Kenton County's version is guided by a set of teaching tools that were developed by the Literacy Design Collaborative, a loosely knit group of consultants working with the Bill & Melinda Gates Foundation, which has poured tens of millions in grants into supporting the common standards. More than 3,500 teachers in 50 districts in eight states, including Kentucky, are using the foundation's grants—and guidance—to try out the tools. The foundation is supporting a Mathematics Design Collaborative that is creating teaching tools for the math standards, as well. (The Gates Foundation also provides support for coverage of K-12 business and innovation in Education Week.)

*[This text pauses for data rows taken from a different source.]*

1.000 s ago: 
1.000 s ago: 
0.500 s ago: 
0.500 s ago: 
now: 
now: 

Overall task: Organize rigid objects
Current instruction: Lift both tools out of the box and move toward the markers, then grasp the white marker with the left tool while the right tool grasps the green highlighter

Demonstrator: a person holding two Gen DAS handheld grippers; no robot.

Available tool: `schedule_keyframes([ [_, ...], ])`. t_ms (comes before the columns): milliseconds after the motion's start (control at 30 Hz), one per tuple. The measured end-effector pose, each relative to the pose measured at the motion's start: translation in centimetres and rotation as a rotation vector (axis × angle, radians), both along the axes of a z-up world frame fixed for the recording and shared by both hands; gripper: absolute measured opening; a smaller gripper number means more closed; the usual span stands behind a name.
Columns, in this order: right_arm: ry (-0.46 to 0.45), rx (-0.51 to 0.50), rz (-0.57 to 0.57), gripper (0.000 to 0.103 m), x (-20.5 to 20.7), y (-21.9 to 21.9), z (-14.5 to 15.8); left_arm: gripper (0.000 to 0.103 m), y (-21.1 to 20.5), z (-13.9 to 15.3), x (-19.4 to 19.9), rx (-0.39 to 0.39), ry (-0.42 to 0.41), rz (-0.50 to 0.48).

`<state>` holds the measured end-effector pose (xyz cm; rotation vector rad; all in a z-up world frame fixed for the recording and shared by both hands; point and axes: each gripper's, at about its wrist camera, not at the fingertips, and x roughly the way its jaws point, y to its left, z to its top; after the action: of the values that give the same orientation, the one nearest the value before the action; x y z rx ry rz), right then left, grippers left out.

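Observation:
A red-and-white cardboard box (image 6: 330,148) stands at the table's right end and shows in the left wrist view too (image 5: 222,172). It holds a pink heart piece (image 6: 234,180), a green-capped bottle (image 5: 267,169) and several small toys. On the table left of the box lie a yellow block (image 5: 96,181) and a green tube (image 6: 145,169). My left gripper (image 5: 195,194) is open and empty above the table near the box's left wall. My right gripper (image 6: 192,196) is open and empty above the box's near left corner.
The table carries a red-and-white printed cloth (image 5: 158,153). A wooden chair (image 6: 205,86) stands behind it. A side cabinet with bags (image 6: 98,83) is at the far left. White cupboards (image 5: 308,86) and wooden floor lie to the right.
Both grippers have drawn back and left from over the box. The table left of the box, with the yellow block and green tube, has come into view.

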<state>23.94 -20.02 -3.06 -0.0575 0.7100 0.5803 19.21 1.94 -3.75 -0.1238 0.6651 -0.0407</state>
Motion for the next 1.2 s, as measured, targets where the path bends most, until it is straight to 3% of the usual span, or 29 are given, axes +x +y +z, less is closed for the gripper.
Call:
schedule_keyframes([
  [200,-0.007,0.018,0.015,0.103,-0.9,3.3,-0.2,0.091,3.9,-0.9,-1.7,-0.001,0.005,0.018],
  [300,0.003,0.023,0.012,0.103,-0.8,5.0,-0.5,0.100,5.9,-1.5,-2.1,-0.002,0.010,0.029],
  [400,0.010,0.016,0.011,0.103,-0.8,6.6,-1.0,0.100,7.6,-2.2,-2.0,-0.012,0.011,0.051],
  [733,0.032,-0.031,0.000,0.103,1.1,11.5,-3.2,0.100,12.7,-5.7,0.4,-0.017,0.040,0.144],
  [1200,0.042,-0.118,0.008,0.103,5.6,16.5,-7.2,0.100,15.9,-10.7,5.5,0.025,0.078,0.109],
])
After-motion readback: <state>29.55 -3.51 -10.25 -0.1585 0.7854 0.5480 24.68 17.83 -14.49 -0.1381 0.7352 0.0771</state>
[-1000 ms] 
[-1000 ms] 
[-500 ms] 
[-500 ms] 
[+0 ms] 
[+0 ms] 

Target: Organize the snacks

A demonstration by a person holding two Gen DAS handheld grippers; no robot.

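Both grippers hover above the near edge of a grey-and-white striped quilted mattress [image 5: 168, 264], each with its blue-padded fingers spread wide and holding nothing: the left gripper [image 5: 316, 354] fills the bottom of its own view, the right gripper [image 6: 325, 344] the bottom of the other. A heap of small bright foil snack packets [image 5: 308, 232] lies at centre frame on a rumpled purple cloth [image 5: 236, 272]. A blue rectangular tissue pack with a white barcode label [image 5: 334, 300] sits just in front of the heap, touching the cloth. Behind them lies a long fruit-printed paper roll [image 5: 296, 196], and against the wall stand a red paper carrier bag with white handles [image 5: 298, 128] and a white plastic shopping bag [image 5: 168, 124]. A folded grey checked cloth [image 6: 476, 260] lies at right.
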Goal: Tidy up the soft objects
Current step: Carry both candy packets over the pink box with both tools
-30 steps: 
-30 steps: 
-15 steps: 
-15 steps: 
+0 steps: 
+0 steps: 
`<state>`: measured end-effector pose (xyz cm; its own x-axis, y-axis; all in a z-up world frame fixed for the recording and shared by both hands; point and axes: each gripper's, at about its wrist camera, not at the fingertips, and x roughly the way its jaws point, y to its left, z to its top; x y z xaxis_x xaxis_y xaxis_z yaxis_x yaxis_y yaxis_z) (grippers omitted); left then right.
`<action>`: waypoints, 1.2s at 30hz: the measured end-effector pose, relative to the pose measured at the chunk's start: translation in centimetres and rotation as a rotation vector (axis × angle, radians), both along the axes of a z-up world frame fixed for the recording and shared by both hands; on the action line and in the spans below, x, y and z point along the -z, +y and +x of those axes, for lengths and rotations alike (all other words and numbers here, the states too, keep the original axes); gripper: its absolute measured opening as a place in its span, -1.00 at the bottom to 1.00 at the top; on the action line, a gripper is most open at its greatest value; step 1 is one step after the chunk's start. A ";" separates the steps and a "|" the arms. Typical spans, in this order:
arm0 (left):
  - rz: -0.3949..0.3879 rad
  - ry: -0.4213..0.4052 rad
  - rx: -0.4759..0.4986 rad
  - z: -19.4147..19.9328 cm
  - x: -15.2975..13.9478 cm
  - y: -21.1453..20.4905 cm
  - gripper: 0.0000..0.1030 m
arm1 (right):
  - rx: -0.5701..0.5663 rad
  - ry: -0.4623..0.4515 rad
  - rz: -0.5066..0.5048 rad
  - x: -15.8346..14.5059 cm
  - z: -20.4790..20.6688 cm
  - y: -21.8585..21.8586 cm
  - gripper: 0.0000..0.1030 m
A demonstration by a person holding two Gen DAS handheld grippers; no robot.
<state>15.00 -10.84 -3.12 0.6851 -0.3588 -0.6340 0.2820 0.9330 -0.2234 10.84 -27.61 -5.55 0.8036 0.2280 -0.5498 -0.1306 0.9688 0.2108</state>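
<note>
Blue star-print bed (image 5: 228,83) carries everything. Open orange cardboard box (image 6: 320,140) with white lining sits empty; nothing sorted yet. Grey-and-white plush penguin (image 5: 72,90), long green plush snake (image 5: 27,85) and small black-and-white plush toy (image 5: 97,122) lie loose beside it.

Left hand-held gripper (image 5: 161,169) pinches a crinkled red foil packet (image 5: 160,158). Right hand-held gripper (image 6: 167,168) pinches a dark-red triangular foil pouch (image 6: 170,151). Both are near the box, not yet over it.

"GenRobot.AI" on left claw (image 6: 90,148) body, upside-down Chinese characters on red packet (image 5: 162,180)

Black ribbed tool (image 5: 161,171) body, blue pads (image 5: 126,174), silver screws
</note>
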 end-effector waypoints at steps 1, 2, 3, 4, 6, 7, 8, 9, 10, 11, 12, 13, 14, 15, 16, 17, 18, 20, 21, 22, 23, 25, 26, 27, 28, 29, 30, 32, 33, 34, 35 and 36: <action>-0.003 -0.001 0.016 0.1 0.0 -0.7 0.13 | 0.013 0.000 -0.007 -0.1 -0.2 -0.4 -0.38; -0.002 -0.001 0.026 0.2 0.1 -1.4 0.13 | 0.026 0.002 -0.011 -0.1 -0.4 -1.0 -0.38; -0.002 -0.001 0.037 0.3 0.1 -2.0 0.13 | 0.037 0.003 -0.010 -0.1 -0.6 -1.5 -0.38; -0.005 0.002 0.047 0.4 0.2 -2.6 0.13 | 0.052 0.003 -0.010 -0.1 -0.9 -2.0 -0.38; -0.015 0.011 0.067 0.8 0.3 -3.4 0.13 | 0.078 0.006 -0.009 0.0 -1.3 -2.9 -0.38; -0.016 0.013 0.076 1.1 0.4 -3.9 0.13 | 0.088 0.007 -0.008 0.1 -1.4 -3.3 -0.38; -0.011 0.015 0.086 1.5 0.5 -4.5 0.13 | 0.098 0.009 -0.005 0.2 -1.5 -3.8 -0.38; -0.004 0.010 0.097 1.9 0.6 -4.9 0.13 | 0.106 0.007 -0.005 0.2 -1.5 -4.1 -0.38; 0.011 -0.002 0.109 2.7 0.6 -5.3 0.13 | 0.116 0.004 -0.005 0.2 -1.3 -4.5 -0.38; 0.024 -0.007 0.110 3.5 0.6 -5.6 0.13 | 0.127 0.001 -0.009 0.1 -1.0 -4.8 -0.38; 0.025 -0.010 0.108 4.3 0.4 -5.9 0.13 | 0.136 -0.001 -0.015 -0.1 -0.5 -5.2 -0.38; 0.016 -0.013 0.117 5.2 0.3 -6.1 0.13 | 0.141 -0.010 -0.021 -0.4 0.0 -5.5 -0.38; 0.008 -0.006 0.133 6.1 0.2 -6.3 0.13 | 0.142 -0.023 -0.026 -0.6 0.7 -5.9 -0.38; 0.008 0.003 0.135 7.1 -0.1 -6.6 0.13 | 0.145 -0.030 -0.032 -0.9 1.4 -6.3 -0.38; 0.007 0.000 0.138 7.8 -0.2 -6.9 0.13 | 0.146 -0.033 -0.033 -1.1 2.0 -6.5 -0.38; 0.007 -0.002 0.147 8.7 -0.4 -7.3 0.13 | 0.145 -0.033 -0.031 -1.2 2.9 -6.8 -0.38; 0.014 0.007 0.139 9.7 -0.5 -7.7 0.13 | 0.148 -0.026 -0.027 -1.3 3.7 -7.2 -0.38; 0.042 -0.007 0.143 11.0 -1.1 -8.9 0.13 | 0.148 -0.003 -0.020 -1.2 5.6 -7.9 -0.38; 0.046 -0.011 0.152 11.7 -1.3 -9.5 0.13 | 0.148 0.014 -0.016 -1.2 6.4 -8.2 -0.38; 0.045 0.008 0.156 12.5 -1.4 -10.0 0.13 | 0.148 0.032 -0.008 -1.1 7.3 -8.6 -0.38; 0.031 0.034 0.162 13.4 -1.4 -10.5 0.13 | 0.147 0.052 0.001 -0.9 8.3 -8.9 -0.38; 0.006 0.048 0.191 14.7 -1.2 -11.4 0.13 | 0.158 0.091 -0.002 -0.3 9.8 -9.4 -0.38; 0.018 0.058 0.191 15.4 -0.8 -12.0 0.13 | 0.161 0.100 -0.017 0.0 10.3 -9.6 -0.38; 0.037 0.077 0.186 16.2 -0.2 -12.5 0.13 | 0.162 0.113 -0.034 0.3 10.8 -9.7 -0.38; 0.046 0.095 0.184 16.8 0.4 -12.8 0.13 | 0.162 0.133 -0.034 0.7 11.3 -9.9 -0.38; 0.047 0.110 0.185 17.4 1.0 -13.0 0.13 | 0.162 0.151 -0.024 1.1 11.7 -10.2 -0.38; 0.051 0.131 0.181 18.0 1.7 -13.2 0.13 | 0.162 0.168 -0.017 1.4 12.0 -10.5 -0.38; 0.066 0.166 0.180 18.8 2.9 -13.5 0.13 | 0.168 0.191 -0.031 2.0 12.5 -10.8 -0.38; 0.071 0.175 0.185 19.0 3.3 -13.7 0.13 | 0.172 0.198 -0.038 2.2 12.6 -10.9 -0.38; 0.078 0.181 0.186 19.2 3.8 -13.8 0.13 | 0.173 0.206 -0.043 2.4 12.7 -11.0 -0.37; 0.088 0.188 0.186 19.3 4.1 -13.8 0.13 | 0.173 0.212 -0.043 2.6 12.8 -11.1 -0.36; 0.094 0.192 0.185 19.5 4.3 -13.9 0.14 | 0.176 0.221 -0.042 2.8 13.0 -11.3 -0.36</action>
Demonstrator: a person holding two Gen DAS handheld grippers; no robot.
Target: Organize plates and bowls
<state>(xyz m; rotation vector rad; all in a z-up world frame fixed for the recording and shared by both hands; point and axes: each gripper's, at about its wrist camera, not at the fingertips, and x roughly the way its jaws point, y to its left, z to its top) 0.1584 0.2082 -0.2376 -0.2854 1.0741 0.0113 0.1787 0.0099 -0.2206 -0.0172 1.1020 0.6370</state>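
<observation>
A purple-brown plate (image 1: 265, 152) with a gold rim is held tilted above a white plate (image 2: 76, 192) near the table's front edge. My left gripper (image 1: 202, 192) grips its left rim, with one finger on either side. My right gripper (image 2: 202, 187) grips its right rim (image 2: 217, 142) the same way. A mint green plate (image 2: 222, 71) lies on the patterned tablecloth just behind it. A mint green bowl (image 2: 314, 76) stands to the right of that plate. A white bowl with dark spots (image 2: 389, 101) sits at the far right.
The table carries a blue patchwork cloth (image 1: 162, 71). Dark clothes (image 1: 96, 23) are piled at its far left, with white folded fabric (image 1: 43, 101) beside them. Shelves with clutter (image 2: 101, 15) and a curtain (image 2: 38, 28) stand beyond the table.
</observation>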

The centerpiece of the English/language arts toolkit is a collection of "template tasks."Requires Adobe Acrobat Reader These short, fill-in-the-blank prompts are designed to open doors to instructional tasks that demand reading, writing, and analysis, and can be customized to each teacher's subject matter. They are structured to address three types of writing—argumentation, explanatory, and narrative—and nine types of cognitive process, such as synthesis, comparison, and evaluation.

5 comments:

Anonymous said...

Just saw where the commissioner has informed us that no additional end of course exams will be added to the existing 4 in HS the next two years due to fundinng Go figure, maybe teachers will just have to determine if kids are learning instead of relying on a national standardized test. How will "we" ever know if we are doing a good job?

Christopher Dyal said...

I believe that this is a step in the right direction when it comes to teaching history and social studies. Part of being an effective history student is the ability to take historical ideas, examine them critically, and then having the ability to write down thoughts in an effective manner. If we relegate history to a class about random facts that have no real value, we devalue the importance of what history actually shows us. The true heart of history is understanding historical ideas and significances and to do this we have to push our students to focus more on critical thinking and less on memorization of our presidents and state capitols.

Anonymous said...

I have been doing this for years, what a novel idea.

Anonymous said...

My class is called social studies. I now teach grammar, mechanics, and rhetoric. It's fine, really. Anything to help Kentucky students look like they are achieving as much as students in Iowa and Connecticut. Anything to teach to the test!

Anonymous said...

A few years ago during CATS era I was hired to teach seniors government. When I pointed out that government was covered on juniors' state assessment and ACT, my supervisor explained to me that my job was actually to get two non English content area pieces out of the seniors by January for their portfolios. I can still remember the distrubing call I received to my classroom phone one day from the English teacher when I was not getting those two full cycle writings done fast enough for her portfolio needs and her purplexed response when I inquired why the students could not select from the pieces created during the previous three years in their other non English courses? Needless to say, I only lasted a year there which turned out best for all involved.

I suspect that when we start implementing teacher evaluations which are partially based upon student performance in our content areas beyond mathmatics and literacy based skills, folks will not be as accomidating with this sort of cross curriculum collaboration.

Like an earlier contributor, I have always engaged student in a variety of cross curriculum activities as well as working with individual students with critical thinking and writing skills. Not sure why this is suppose to be big news.